- _What is being asked_: Would you return the listing exactly as written, apart from its pictures?

- _Data provided_:

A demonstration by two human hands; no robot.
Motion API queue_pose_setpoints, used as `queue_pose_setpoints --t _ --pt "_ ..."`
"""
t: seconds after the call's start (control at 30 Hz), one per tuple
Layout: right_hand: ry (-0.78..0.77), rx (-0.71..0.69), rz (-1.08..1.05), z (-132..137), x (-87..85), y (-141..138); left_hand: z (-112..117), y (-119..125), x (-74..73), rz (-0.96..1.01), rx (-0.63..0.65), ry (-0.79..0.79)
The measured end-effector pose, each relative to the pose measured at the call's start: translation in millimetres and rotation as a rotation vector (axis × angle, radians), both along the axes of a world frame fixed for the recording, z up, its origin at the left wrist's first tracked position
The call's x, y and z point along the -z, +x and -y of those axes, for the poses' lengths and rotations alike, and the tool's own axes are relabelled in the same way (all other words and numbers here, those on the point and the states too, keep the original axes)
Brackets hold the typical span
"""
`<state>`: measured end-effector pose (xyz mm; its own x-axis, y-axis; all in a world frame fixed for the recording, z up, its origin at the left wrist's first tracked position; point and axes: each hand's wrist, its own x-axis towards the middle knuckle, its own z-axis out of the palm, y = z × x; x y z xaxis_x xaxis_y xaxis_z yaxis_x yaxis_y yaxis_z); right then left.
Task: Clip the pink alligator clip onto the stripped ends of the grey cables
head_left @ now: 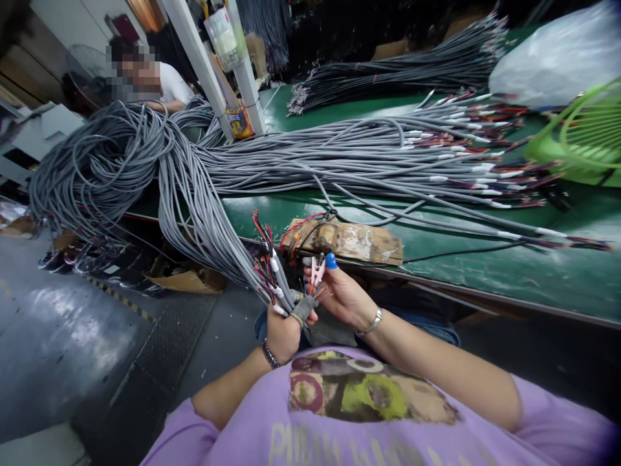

- _Answer to this task_:
A demonstration by two human hands; no robot.
Motion API queue_pose_setpoints, used as `queue_pose_setpoints --t _ --pt "_ ..."`
"""
t: seconds after the call's start (control at 30 Hz), one per tuple
Layout: right_hand: ry (-0.78..0.77), rx (-0.71..0.69), rz (-1.08..1.05), z (-132..137), x (-87..85), y (-141..138); left_hand: z (-112..117), y (-119..125), x (-74..73), rz (-0.96..1.01), rx (-0.63..0.65), ry (-0.79..0.79)
The measured end-effector pose, each relative to the pose measured at the call's start: translation in millimetres and rotation as a rotation vector (axis × angle, radians), both along the axes of a world frame fixed for the recording, z up, its origin at the left wrist's first tracked position
The call's x, y and z point along the -z, +x and -y of those axes, for the poses' lengths and rotations alike, and the tool's own axes are relabelled in the same way (all other words and numbers here, those on the point and the states too, keep the original axes)
Brackets hold the typical span
"""
`<state>`: measured end-effector pose (xyz mm; its own x-axis, y-axis; all in a world frame fixed for the recording, z up, its origin at the left wrist's first tracked position; point and axes: each hand's wrist, its own x-axis towards the middle knuckle, its own z-axis out of the palm, y = z × x; x y z xaxis_x xaxis_y xaxis_z yaxis_x yaxis_y yaxis_z); right then left.
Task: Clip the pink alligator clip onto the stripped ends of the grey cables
head_left @ now: 

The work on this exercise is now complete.